Figure 4.

The Rab11−FIP1, Rab11−FIP5 and pIgR complex facilitates pIgA transcytosis. (A) The interaction between Rab11−FIP5 and pIgR was detected. HEK293T cells (2 × 10⁶) were co−transfected with the indicated plasmids for 24 h. Coimmunoprecipitation and immunoblot analyses were performed with the indicated antibodies. (B) Domain mapping of the interaction between Rab11−FIP5 and pIgR. HEK293T cells (2 × 10⁶) were co−transfected with the indicated plasmids for 24 h.
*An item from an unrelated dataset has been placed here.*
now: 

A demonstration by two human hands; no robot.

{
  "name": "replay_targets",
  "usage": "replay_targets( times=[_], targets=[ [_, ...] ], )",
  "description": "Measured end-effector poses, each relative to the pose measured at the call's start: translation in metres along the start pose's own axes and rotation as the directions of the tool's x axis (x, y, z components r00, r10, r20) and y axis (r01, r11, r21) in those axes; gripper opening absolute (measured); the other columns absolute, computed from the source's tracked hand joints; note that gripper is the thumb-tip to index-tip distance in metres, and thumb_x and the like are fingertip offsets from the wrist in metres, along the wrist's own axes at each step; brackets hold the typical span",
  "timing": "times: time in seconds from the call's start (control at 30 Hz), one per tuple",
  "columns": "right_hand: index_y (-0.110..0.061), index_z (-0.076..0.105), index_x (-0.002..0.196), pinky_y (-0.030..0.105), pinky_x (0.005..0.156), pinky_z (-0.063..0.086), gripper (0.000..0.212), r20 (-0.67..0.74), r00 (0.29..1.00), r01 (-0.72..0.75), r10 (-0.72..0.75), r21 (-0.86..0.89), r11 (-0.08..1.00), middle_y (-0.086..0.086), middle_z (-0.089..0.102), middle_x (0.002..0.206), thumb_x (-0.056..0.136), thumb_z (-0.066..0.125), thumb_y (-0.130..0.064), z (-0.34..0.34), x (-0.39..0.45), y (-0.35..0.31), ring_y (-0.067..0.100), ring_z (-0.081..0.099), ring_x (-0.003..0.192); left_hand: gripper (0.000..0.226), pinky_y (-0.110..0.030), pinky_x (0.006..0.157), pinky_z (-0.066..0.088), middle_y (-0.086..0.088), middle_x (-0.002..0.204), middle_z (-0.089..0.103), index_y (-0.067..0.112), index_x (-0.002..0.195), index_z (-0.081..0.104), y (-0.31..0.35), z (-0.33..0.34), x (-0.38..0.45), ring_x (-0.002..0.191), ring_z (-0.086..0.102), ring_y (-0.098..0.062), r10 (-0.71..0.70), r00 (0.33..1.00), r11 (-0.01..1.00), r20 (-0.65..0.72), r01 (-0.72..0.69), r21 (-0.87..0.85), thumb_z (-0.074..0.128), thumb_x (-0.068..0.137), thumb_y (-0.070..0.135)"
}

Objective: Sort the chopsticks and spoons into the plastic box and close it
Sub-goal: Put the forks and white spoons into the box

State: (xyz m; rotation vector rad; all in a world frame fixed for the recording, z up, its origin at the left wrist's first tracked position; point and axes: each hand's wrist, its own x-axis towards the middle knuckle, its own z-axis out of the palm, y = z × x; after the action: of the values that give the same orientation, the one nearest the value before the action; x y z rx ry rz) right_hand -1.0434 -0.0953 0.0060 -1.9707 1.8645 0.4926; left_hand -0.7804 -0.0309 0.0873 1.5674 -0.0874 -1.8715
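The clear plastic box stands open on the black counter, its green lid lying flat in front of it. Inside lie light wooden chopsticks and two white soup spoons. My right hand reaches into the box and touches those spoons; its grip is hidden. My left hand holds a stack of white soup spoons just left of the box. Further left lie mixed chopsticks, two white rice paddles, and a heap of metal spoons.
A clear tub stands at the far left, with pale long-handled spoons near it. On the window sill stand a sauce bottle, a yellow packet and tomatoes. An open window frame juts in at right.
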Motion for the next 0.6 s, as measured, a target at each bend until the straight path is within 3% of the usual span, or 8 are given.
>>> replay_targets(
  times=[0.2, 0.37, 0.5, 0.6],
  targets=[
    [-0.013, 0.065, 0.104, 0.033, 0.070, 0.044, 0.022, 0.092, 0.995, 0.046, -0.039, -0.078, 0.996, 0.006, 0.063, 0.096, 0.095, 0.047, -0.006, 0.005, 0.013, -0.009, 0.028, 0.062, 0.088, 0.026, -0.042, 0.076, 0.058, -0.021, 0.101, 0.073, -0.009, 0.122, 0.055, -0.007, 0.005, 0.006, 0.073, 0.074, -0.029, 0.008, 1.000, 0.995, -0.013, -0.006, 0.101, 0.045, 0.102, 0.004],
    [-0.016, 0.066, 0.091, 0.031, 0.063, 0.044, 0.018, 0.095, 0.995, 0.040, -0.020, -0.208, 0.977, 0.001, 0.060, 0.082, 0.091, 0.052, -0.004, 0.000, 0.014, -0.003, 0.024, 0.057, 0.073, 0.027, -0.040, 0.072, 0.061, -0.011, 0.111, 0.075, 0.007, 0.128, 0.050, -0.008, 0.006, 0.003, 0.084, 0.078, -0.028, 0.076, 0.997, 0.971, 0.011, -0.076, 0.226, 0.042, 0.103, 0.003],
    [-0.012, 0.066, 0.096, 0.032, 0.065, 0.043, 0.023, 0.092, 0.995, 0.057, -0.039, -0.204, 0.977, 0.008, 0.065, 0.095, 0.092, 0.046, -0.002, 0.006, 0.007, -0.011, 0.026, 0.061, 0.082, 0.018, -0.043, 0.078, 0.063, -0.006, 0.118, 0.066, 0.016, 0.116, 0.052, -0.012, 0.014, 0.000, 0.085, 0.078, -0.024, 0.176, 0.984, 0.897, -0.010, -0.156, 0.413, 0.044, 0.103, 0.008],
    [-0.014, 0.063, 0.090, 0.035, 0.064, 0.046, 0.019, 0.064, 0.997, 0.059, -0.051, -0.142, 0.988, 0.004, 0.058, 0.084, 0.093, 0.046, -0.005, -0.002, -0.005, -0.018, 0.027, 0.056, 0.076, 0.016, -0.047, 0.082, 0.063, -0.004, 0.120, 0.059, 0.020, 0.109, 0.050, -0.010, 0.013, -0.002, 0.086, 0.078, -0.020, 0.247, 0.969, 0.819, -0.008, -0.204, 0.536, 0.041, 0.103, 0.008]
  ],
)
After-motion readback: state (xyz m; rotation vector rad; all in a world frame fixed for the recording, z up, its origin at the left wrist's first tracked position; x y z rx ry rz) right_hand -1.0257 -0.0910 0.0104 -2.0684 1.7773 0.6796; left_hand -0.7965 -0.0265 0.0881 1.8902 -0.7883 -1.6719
Coimmunoprecipitation and immunoblot analysis were performed with the indicated antibodies. (C) The interaction between Rab11−FIP1 and Rab11−FIP5 was detected. HEK293T cells (2 × 10⁶) were co−transfected with the indicated plasmids for 24 h. Coimmunoprecipitation and immunoblotting analyses were performed with the indicated antibodies. (D) Colocalization of Rab11−FIP1, Rab11−FIP5 and pIgR was detected. Vero−pIgR cells (1 × 10⁵) were co−transfected with GFP−Rab11−FIP1 (0.2 µg) and Cherry−Rab11−FIP5 (0.2 µg) for 24 h. The transfected cells were fixed with 4% paraformaldehyde and stained with the indicated antibodies before observation by confocal microscopy. Scale bar: 10 µm. (E) Colocalization of Rab11−FIP1, Rab11−FIP5 and pIgA was detected during pIgA transcytosis. Vero−pIgR cells (1 × 10⁵) were grown on Transwell for 3 days. An amount of 20 µg pIgA was added or not added to the basal chamber for 10 min at 37 °C and cells were then washed for three times. Subsequently, cells were cultivated at 37 °C and harvested at the indicated time points. Finally, the cells were fixed with 4% paraformaldehyde and stained with the indicated antibodies before observation by confocal microscopy. Scale bar: 10 µm. Data of (A–E) are representative of three independent experiments.